Washington -- For the fifth year in a row India sent the maximum number of foreign students to the United States during the 2005-2006 academic year, according to an official report on international education exchange.
Although at 76,503, the number of Indian students declined 4.9 percent from 2004-2005, Institute of International Education's (IIE) Peggy Blumenthal attributed this decrease in Indian enrolment to "booming employment possibilities" in India.
China ranked second with 62,582 (up 0.1 percent), South Korea third with 58,847 (up 10.3 percent), Japan fourth with 38,712 (down 8.3 percent) and Canada fifth with 28,202 (up 0.2 percent).
Other countries sending sharply increasing numbers of students to study include Taiwan (up 7.6 percent), Mexico (up 6.6 percent), Hong Kong (up 9.3 percent), and Nepal (up 24.7 percent).
IIE also reported that a record number of US students studied in other countries during the 2004-2005 academic year with a double-digit increases in the number of US students studying in 13 of the top 20 destinations, including India (up 52.7 percent) in the last place.
The number of non-US students enrolled in US higher education institutions during the 2005-2006 academic year remained within a fraction of one percent of the previous year's totals, at 564,766, but new enrolments rose sharply, according to IIE 2006 report.
"We are increasing the number of scholarship programmes," said Miller Crouch, the State Department's deputy assistant secretary for educational and cultural affairs, at a Monday briefing on the report, Open Doors 2006. "We are continuing to make improvements in visa processing," he said.
IIE president Allan E. Goodman attributed the rebound in international student numbers in part to the outreach efforts of US colleges and universities. "US campuses are now seeing the results of their hard work over the past few years reaching out proactively to international students," he said.
"Our advising offices abroad and higher education fairs are crowded with students and parents seeking information," Goodman said. "These students know the quality of our educational systems and the value of a US degree."
The Bureau of Educational and Cultural Affairs (ECA) funds the annual Open Doors study, which is based on a survey of nearly 3,000 accredited US educational institutions by IIE, a non-profit educational and cultural exchange organisation based in New York City. The study on new enrolments is based on a smaller survey of 1,000 campuses.
Key findings from Open Doors 2006 include an 8 percent increase between 2004-2005 and 2005-2006 in new student enrolment.
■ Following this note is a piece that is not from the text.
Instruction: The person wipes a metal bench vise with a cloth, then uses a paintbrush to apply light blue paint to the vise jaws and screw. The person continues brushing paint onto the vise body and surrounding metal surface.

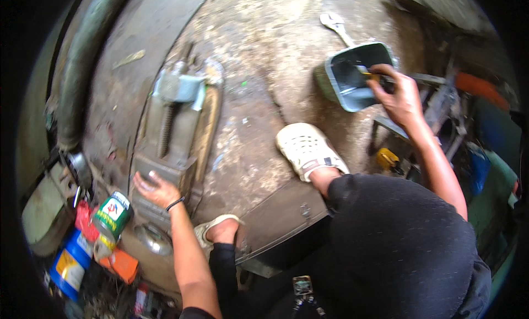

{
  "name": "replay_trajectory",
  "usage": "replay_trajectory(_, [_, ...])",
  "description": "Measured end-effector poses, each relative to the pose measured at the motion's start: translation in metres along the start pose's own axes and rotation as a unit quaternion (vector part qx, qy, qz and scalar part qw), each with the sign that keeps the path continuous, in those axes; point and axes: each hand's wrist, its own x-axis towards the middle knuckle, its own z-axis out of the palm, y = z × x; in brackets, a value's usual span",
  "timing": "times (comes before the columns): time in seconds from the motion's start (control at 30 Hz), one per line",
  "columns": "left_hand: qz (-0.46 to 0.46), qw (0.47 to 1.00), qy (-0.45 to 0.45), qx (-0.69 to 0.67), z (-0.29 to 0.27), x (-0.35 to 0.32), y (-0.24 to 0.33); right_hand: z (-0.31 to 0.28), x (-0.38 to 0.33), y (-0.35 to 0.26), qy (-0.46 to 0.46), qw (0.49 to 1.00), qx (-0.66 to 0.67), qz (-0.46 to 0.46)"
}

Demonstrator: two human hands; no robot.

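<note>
Stained floor spreads beneath us in the head view. Toward its far right edge, our right hand pinches a small yellow thing over the mouth of a grey bin. Our left hand, farther from the bin, is loosely open and visibly empty at the near end of a vise, whose long screw points away from us; we cannot tell whether they touch.

glossy plastic-looking container, worn metal vise, rough concrete-like floor, matt foam-like clog, matt cloth trousers

hands — two | clogs — two | vise: one | bin: one | wrench: one | green can: one
</note>
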Motion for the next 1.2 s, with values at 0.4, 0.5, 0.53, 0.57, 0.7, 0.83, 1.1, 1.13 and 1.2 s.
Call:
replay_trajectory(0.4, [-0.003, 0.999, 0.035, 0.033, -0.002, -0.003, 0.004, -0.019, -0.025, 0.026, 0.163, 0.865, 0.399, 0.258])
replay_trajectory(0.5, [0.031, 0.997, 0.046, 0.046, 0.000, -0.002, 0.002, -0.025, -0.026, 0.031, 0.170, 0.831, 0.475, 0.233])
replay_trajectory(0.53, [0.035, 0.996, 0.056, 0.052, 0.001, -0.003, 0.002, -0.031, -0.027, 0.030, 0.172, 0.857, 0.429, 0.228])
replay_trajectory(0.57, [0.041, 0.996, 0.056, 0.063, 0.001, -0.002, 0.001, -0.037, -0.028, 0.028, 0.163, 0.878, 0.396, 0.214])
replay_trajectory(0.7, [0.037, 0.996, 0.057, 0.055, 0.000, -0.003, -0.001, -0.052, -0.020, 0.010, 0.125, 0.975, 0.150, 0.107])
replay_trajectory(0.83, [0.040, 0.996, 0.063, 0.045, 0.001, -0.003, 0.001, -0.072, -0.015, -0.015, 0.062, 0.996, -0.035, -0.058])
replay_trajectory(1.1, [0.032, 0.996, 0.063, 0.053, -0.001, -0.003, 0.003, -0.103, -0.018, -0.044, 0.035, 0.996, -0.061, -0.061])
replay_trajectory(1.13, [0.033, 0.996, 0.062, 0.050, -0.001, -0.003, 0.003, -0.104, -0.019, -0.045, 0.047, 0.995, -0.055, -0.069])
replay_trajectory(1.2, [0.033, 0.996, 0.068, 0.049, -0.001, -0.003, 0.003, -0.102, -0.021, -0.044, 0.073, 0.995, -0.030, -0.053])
Given US Department of State data showing a sharp rise in the number of student visas in the year ending September 2006, this rise in enrolment probably has continued into the current academic year, Crouch said.
Total enrolment in 2005-2006 remained "virtually flat" compared to the previous year, but this is not surprising because it takes years for increases in new enrolment to be reflected in an increase in the overall total.
Business and management remained the most popular field of study (up .8 percent to 100,881 students), followed by engineering (down 4.8 percent to 88,460 students).
US campuses also hosted 96,981 international scholars in 2005-2006, up 8 percent from the previous year.
As the host of 22 percent of the world's international students, the United States remains by far the No. 1 destination. "With several thousand campuses able to host international students [10 times as many as any of the other leading host countries], the United States has a huge untapped capacity to meet the growing worldwide demand for higher education," Goodman said.
According to IIE, visa application processes are not being cited as affecting international student enrolment as often as in the recent past. Whereas 35 percent of universities cited visa application processes as a negative factor in 2004-2005, just 20 percent did so in 2005-2006.
The cost of tuition was cited almost as often (16 percent), or a combination of factors, such as competition from other host countries and increased capacity in the students' home countries.
Crouch said the initial upfront fees required for applying to US institutions are a problem for some students. He said the State Department and its partners, including the IIE and the network of international education advisers, are looking at ways to provide needy students with grants to help them deal with such fees.
In 2004-2005, some 205,983 US college students received credit for studying in other countries, an 8 percent increase from the 2003-2004 academic year, the report found. Top destinations for US students were the United Kingdom, Italy, Spain, France and Australia.